### TorchScript and Torch.JIT': Optimizing Inference Time on Trained Models

**TorchScript takes in an eager-mode PyTorch module and compiles its code into TorchScript. This format can run on non-Python environments by itself (including C++). Torch.jit(just-in-time) compiler used for generating this code optimizes the model through layer-fusion, quantization and sparsification etc. It is not meant for training, rather, use it for converting your trained model into an optimized equivalent that performs faster for inference.** 

&nbsp;
Here is a good TowardsDataScience articles on this:

&nbsp; 
https://towardsdatascience.com/pytorch-jit-and-torchscript-c2a77bac0fff

In [None]:
import torch
from torch import nn
from torch.utils.data import DataLoader
import torch.nn.functional as F
from torchsummary import summary
from torchvision import datasets, transforms
device = 'cuda:0' if torch.cuda.is_available() else 'cpu'
import time

class LeNet5(nn.Module):
    def __init__(self, num_classes, **kwargs):
        super(LeNet5, self).__init__(**kwargs)
        self.conv1 = nn.Conv2d(in_channels=1, out_channels=6, kernel_size=5, padding=(4,4))
        self.conv2 = nn.Conv2d(in_channels=6, out_channels=16, kernel_size=5)
        self.conv3 = nn.Conv2d(in_channels=16, out_channels=120, kernel_size=5)
        self.flatten = nn.Flatten()
        self.fc1 = nn.Linear(in_features=480, out_features=84)
        self.fc2 = nn.Linear(in_features=84, out_features=10)


    def forward(self, X):
        h = F.max_pool2d(torch.tanh(self.conv1(X)), kernel_size =(2,2))
        h = F.max_pool2d(torch.tanh(self.conv2(h)), kernel_size =(2,2))
        h = self.flatten(torch.tanh(self.conv3(h)))
        h = torch.tanh(self.fc1(h))
        h = self.fc2(h)
        return h



In [2]:
#Data pipeline.

train_dataset = datasets.MNIST(
    root = 'data/MNIST',
    train=True,
    download=True,
    transform=transforms.ToTensor()

)

test_dataset = datasets.MNIST(
    root='mnist_data',
    train=False,
    download=True,
    transform=transforms.ToTensor()
)

train_dataloader = DataLoader(
    train_dataset,
    batch_size=batch_size,
    shuffle = True,
    drop_last=True,
    num_workers=8
)

test_dataloader = DataLoader(
    test_dataset,
    batch_size=batch_size,
    drop_last=True,
    num_workers=8
)



Downloading http://yann.lecun.com/exdb/mnist/train-images-idx3-ubyte.gz
Downloading http://yann.lecun.com/exdb/mnist/train-images-idx3-ubyte.gz to data/MNIST/MNIST/raw/train-images-idx3-ubyte.gz


  0%|          | 0/9912422 [00:00<?, ?it/s]

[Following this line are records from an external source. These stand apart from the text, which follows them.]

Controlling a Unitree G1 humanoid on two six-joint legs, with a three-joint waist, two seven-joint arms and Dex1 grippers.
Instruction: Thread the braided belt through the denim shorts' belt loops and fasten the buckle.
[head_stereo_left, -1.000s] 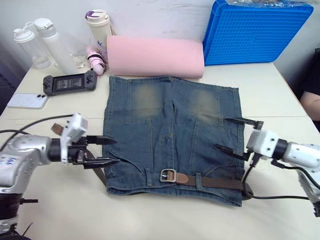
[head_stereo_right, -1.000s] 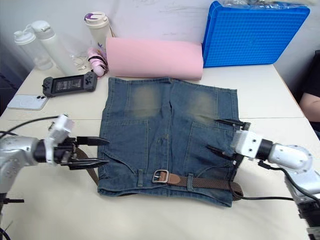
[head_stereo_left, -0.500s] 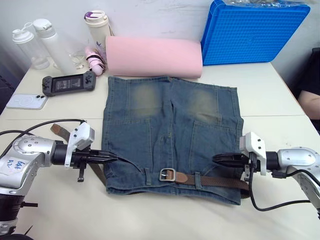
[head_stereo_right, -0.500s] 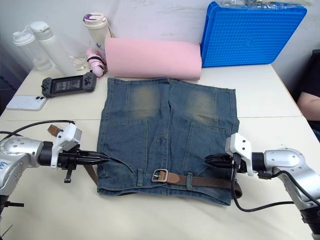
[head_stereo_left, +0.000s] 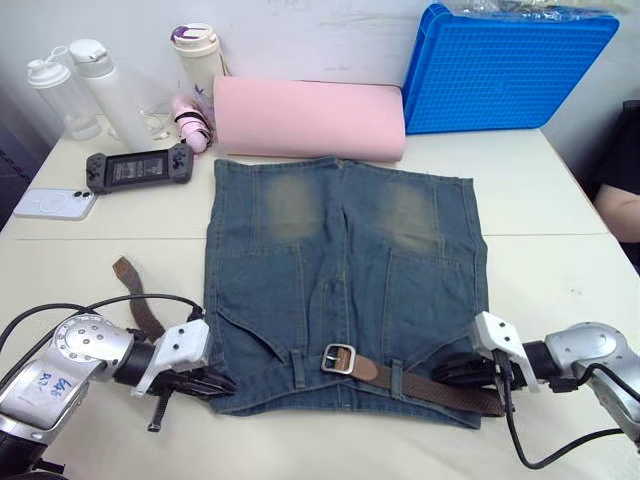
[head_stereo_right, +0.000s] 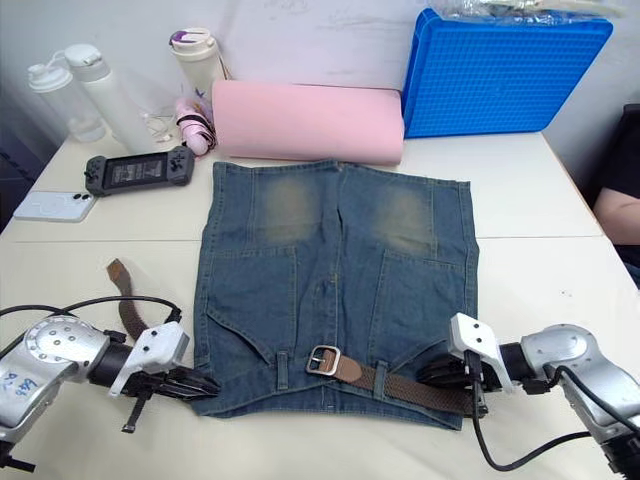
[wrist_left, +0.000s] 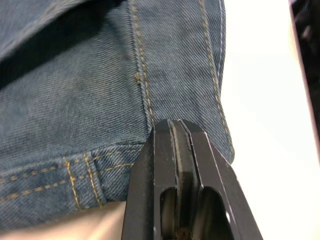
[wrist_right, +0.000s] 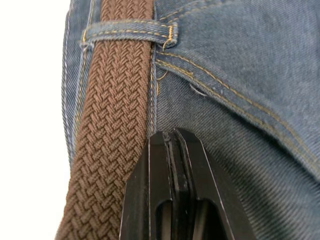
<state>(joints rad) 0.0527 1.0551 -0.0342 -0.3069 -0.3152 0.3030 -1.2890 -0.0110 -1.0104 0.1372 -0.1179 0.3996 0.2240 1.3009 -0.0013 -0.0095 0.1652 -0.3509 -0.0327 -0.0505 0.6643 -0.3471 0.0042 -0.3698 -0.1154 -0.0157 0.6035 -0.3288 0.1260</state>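
Note:
The denim shorts (head_stereo_left: 340, 260) lie flat on the table, waistband toward me. The braided belt (head_stereo_left: 440, 385) runs along the waistband's right half under belt loops (wrist_right: 130, 30), and its silver buckle (head_stereo_left: 340, 357) rests near the middle. The belt's other end (head_stereo_left: 128, 280) sticks out on the table left of the shorts. My left gripper (head_stereo_left: 228, 383) is shut, its tips against the waistband's left corner (wrist_left: 150, 90). My right gripper (head_stereo_left: 442, 369) is shut too, its tips resting on the denim right beside the belt (wrist_right: 115, 130). I see nothing pinched between either pair of fingers.
A pink roll (head_stereo_left: 310, 118) lies behind the shorts, with a blue crate (head_stereo_left: 505, 65) to its right. At the back left stand bottles (head_stereo_left: 110, 90) and a tumbler (head_stereo_left: 198, 55), with a game controller (head_stereo_left: 138, 168) and phone (head_stereo_left: 55, 203) nearby. A person's arm (head_stereo_left: 620, 210) shows at the right edge.
Both grippers closed from wide open and dropped toward the near waistband, the left to its left corner, the right beside the belt. The belt's loose left end now lies uncovered.

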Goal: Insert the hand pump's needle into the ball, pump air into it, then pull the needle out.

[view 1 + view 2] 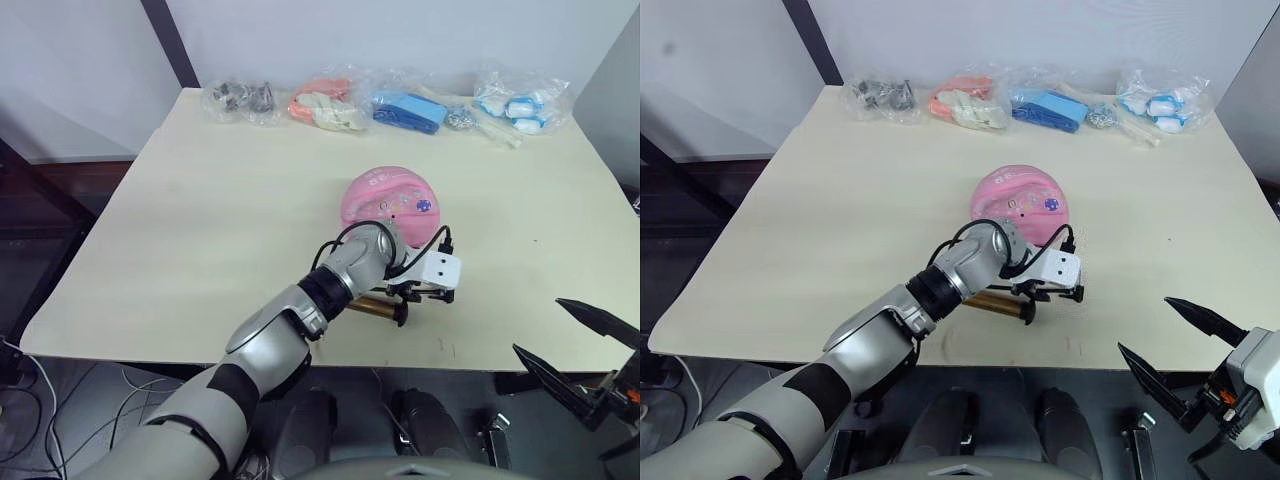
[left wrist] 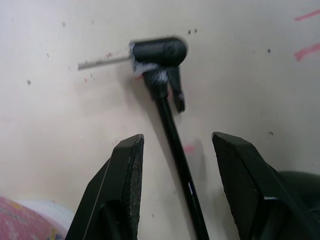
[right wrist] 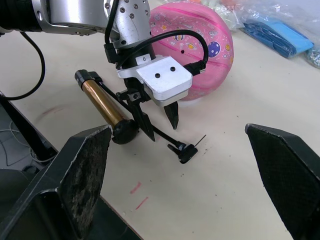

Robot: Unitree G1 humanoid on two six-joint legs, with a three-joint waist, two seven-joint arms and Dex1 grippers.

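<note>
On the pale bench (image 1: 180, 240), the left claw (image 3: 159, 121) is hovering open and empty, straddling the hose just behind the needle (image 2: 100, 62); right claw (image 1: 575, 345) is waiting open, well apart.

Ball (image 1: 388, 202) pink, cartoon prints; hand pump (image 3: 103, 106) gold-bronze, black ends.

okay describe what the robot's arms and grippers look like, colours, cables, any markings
The left arm is silver-grey metal with black joint bands and looped black cables at the wrist. Its left gripper has a white boxy housing with two small dark dots and two tapered black fingers with finely textured inner pads. The right gripper has two broad, wedge-shaped black fingers with rough pads, on a white and black wrist with a small orange detail.
</note>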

Extracting data/MNIST/MNIST/raw/train-images-idx3-ubyte.gz to data/MNIST/MNIST/raw

Downloading http://yann.lecun.com/exdb/mnist/train-labels-idx1-ubyte.gz
Downloading http://yann.lecun.com/exdb/mnist/train-labels-idx1-ubyte.gz to data/MNIST/MNIST/raw/train-labels-idx1-ubyte.gz


  0%|          | 0/28881 [00:00<?, ?it/s]

Extracting data/MNIST/MNIST/raw/train-labels-idx1-ubyte.gz to data/MNIST/MNIST/raw

Downloading http://yann.lecun.com/exdb/mnist/t10k-images-idx3-ubyte.gz
Downloading http://yann.lecun.com/exdb/mnist/t10k-images-idx3-ubyte.gz to data/MNIST/MNIST/raw/t10k-images-idx3-ubyte.gz


  0%|          | 0/1648877 [00:00<?, ?it/s]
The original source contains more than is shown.